- _ACTIVITY_
Go through the listing beneath and show each line containing the string "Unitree".

- _DATA EXTRACTS_

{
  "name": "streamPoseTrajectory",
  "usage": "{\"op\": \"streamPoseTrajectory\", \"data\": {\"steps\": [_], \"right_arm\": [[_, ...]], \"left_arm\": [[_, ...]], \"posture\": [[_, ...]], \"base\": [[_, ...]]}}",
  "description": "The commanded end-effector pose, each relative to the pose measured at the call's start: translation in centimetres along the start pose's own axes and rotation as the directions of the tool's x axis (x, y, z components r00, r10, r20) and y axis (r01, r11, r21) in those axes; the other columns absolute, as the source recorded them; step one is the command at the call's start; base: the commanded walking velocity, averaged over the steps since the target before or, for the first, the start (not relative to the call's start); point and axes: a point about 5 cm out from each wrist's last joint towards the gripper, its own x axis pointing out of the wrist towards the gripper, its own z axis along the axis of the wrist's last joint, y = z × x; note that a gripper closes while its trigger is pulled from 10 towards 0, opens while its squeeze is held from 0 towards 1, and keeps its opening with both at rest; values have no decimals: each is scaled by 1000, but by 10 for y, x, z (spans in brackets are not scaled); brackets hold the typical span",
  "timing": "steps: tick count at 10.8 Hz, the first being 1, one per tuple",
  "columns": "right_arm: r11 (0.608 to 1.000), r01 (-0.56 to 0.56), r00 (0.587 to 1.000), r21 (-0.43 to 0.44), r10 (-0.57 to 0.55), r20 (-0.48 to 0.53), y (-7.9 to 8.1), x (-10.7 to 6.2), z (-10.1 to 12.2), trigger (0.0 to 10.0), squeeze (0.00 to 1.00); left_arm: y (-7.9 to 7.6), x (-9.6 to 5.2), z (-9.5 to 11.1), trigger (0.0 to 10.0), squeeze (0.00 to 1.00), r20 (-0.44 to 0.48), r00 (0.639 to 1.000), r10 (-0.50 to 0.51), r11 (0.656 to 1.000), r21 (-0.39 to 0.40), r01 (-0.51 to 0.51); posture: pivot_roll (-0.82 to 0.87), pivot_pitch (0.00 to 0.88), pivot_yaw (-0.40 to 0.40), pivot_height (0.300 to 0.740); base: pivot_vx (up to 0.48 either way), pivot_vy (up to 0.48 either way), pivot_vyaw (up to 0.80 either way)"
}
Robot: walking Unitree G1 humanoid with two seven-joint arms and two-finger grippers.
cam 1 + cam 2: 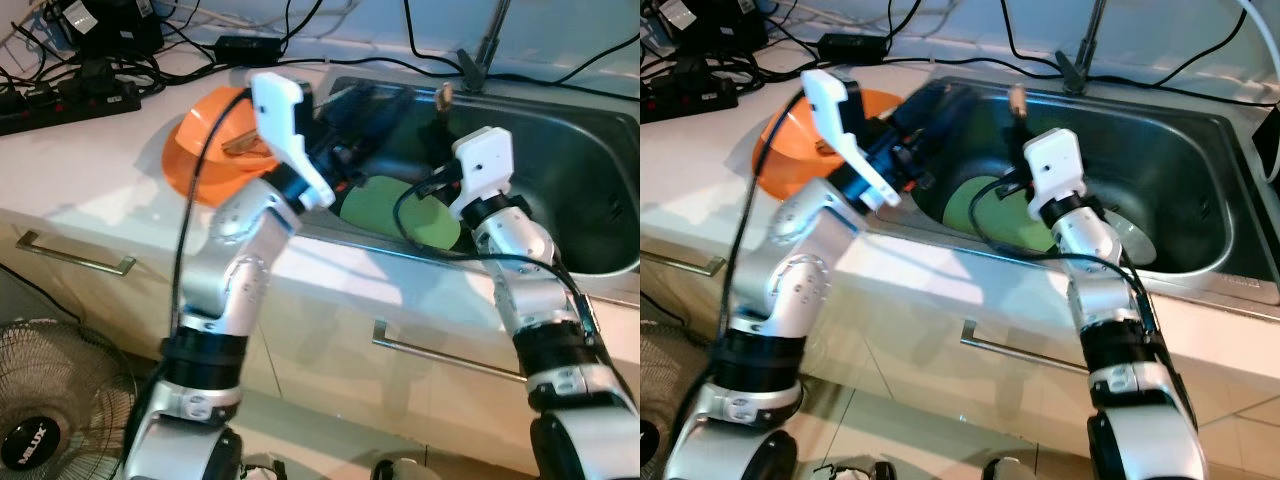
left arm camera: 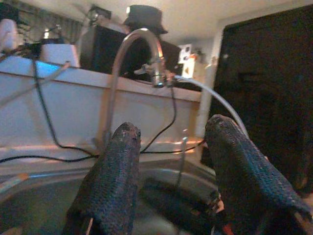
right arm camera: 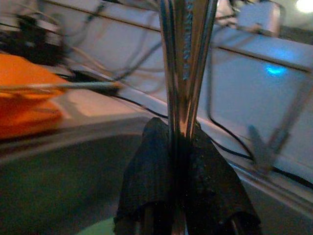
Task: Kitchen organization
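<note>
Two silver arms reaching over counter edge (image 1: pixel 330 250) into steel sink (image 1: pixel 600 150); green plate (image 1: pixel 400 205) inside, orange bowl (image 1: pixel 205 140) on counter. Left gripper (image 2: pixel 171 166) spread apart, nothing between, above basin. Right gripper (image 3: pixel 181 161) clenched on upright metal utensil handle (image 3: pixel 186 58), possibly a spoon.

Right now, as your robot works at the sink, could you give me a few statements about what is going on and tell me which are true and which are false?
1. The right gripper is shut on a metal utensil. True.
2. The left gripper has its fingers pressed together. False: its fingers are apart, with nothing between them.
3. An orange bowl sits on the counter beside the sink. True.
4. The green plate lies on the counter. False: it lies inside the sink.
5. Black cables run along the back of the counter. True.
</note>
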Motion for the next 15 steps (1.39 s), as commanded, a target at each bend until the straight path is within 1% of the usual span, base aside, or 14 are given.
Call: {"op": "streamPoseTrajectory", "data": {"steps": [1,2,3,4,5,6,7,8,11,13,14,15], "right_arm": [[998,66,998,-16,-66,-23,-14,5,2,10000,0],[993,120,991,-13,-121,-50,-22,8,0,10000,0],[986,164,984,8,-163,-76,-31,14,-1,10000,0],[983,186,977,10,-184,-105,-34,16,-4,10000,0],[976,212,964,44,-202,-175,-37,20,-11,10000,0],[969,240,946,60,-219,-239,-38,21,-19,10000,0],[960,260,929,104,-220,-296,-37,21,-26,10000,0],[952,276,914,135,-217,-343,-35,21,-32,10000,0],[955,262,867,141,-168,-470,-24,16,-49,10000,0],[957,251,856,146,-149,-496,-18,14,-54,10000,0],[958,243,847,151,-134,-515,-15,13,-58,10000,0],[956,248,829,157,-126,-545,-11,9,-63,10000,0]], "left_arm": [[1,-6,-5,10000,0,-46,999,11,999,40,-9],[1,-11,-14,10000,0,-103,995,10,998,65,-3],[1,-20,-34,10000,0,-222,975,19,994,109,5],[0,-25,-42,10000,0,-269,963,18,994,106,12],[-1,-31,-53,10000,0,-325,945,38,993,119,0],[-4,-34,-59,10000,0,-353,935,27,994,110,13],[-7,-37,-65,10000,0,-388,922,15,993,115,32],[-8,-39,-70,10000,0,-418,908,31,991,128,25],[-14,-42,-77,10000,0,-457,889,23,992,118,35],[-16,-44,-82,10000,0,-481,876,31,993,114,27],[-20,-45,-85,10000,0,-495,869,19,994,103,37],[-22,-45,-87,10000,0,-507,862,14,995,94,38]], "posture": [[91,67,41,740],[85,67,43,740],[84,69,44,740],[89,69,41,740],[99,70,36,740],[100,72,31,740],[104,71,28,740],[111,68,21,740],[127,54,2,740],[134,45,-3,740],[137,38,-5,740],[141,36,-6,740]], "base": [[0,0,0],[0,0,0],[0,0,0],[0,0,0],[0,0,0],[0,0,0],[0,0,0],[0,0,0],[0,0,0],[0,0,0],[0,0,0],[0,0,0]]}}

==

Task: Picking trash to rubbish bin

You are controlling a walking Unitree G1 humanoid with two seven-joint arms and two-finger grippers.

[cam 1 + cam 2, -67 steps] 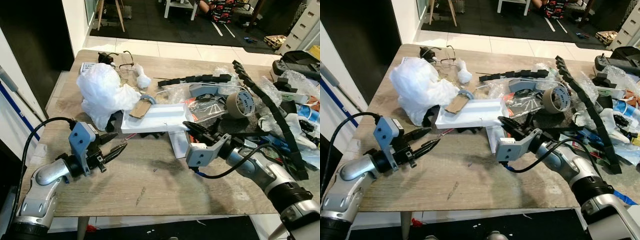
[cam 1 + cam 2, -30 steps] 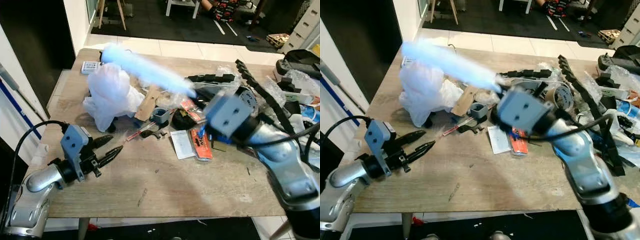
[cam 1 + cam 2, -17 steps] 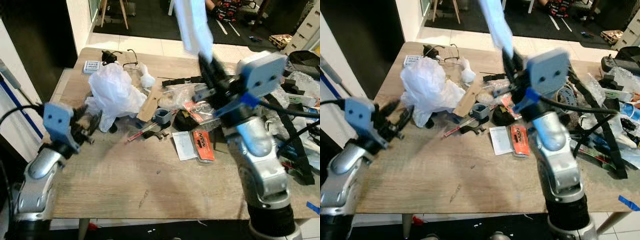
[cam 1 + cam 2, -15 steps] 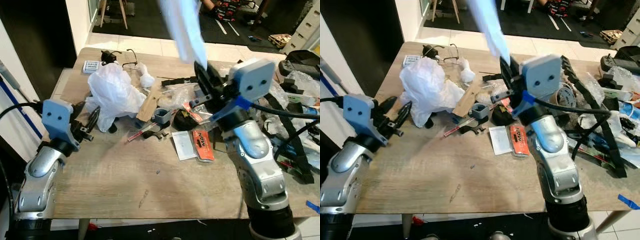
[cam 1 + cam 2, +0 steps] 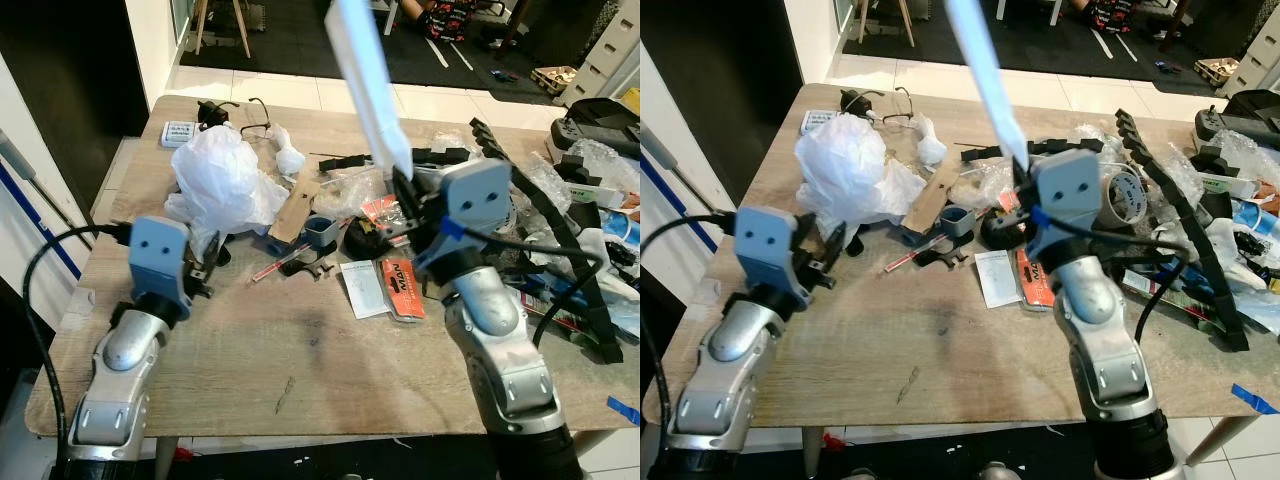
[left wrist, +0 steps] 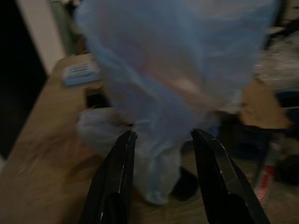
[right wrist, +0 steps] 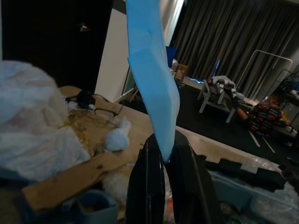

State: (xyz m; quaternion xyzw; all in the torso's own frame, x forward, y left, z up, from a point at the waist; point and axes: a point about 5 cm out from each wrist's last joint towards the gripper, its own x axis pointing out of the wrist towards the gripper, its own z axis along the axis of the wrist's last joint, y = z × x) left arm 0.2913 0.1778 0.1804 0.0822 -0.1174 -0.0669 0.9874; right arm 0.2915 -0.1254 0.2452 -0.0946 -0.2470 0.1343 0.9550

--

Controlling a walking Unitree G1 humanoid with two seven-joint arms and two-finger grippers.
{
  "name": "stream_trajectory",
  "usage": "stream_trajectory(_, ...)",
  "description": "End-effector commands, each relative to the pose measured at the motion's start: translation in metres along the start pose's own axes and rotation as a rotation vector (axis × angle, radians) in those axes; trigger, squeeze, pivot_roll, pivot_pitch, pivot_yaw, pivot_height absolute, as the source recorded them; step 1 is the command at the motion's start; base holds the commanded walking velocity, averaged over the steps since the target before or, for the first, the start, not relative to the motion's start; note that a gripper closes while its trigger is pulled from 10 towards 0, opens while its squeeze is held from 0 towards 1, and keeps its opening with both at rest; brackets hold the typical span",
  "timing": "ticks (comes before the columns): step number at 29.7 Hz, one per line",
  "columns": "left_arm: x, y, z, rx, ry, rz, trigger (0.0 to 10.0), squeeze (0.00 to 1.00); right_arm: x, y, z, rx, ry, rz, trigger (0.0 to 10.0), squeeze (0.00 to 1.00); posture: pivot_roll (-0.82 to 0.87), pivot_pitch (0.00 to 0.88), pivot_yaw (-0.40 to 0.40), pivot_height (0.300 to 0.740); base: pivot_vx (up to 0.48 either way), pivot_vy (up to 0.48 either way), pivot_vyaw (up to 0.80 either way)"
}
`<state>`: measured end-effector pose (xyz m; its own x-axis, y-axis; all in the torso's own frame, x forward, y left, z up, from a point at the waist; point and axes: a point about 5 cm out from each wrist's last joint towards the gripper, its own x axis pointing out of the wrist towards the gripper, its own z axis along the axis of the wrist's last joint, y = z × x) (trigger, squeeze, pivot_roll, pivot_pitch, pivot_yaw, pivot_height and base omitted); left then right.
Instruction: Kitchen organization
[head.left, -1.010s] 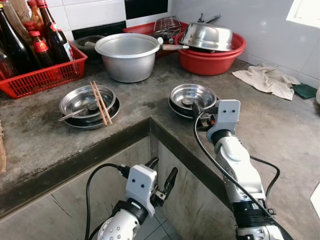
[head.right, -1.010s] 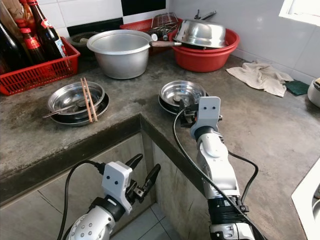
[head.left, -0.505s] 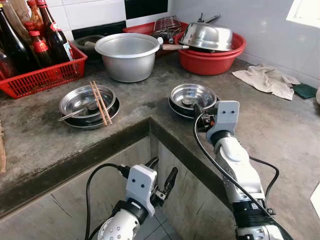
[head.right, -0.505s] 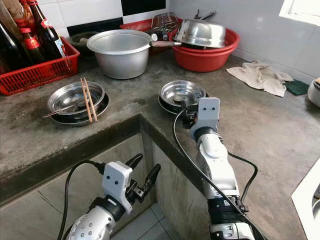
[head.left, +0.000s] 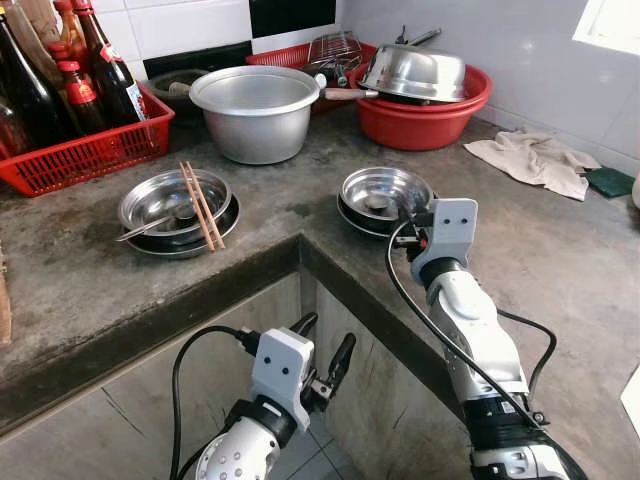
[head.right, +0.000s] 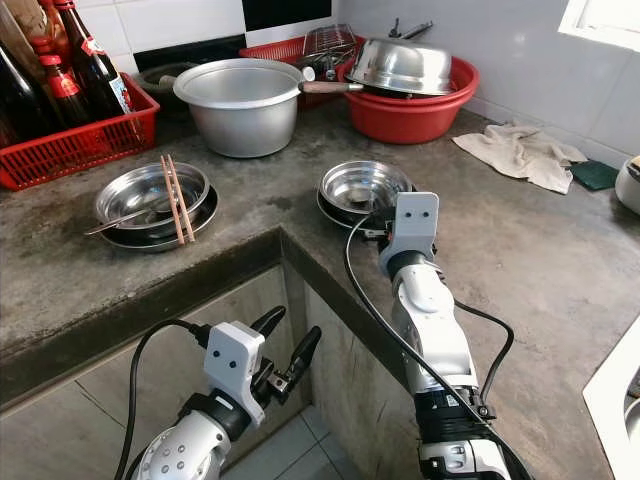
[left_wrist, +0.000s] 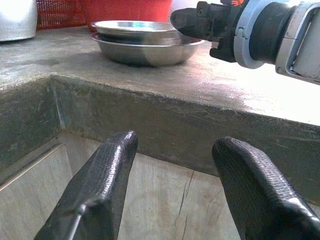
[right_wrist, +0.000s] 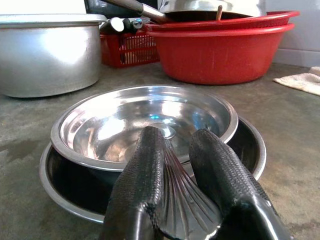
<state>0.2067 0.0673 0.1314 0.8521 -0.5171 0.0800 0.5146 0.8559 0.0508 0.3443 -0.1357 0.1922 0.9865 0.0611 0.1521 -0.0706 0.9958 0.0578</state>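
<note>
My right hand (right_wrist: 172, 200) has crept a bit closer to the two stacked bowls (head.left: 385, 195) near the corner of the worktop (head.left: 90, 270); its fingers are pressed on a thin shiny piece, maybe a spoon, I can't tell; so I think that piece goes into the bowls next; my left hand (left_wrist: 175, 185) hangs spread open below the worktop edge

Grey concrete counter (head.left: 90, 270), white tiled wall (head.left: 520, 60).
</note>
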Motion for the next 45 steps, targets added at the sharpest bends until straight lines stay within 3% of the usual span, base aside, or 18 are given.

- _TASK RESULT_
Robot: walking Unitree G1 humanoid with two seven-joint arms and two-finger grippers.
You are controlling a walking Unitree G1 humanoid with two seven-joint arms and two-finger grippers.
Controlling a walking Unitree G1 humanoid with two seven-joint arms and two-finger grippers.

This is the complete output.